* [ACTIVITY] Identify all lines of the data containing the string "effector" and copy them.

----

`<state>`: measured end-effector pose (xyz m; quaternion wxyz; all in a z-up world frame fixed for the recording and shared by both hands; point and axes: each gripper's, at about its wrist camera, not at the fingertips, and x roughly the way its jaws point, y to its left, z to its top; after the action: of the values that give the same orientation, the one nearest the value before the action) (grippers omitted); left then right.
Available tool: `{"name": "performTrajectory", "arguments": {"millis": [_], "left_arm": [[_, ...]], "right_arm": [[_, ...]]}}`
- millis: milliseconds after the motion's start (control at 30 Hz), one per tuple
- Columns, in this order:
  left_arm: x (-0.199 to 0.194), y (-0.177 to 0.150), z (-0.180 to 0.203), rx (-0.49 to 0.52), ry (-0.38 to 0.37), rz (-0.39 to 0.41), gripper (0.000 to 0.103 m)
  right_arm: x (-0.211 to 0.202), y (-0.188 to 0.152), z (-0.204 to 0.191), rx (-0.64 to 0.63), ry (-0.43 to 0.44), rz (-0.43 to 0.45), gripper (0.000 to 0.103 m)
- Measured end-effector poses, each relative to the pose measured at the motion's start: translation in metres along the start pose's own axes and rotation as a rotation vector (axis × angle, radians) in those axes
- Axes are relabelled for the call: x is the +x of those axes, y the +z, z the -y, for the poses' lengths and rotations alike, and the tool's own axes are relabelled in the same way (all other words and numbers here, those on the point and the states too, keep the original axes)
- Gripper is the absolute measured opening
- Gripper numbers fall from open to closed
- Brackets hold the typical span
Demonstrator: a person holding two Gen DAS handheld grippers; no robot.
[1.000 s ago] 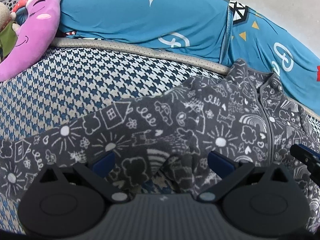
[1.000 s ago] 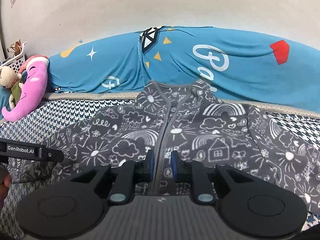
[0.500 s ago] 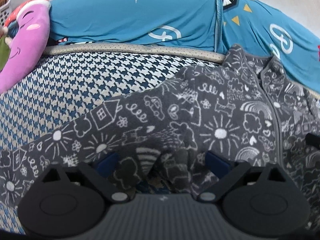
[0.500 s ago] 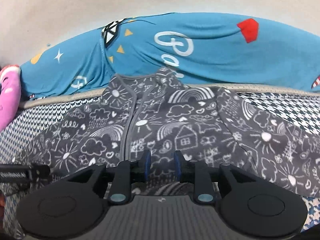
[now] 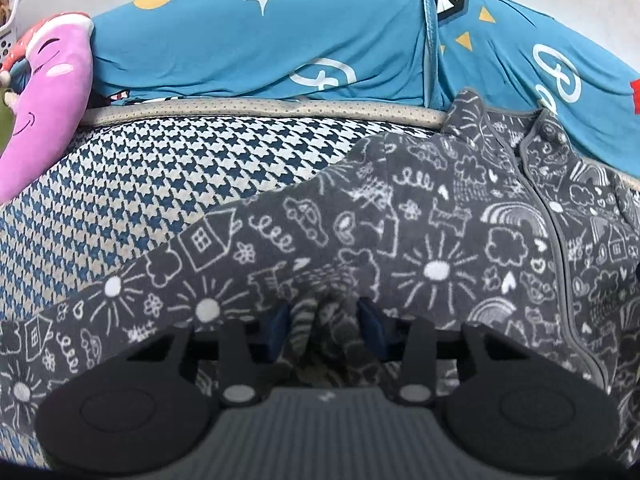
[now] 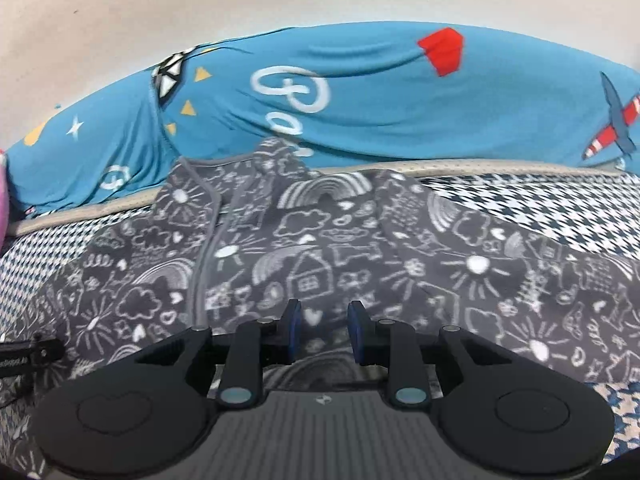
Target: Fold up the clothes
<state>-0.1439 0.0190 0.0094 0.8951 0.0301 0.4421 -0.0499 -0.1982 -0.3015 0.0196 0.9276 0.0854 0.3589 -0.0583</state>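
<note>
A dark grey fleece jacket [image 5: 440, 240] with white doodle print lies spread face up on the houndstooth bed cover, zip closed and sleeves out to both sides. My left gripper [image 5: 324, 328] is shut on a bunched fold of it near the left underarm, where sleeve meets body. In the right wrist view the jacket [image 6: 320, 248] fills the middle. My right gripper [image 6: 322, 332] hovers over its lower front, right of the zip [image 6: 200, 272]. Its fingers stand a narrow gap apart with flat fabric showing between them. Part of the left gripper [image 6: 32, 356] shows at the left edge.
A blue printed quilt [image 5: 280, 48] is heaped along the wall behind the jacket's collar. A pink plush pillow [image 5: 48, 100] lies at the far left beside a white basket [image 5: 8, 36]. Bare houndstooth cover [image 5: 160, 184] lies left of the jacket, and more [image 6: 560, 208] on the right.
My left gripper went from wide open to shut on a fold of the jacket. My right gripper slid to the right off the zip line, its gap widening slightly.
</note>
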Motion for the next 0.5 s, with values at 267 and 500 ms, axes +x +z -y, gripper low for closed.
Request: {"name": "performTrajectory", "arguments": {"millis": [267,500], "left_arm": [[-0.014,-0.006,0.011,0.048,0.034,0.03,0.078],[-0.025,-0.013,0.021,0.103,0.034,0.059,0.088]], "right_arm": [[-0.005,0.0,0.01,0.034,-0.021,0.004,0.03],[-0.012,0.004,0.016,0.036,-0.03,0.029,0.032]]}}
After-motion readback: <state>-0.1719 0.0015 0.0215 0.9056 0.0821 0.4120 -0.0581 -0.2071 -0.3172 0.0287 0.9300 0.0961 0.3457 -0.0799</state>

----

* [ANSWER BELOW]
`<state>`: measured end-effector pose (xyz m; quaternion wxyz; all in a z-up world frame fixed for the recording and shared by both hands; point and axes: each gripper's, at about its wrist camera, not at the fingertips, and x roughly the way its jaws point, y to its left, z to its top; after the action: of the values that give the same orientation, the one nearest the value before the action) (grippers omitted); left then right.
- Measured end-effector poses, each relative to the pose measured at the motion's start: translation in metres along the start pose's own axes and rotation as a rotation vector (axis × angle, radians) in those axes

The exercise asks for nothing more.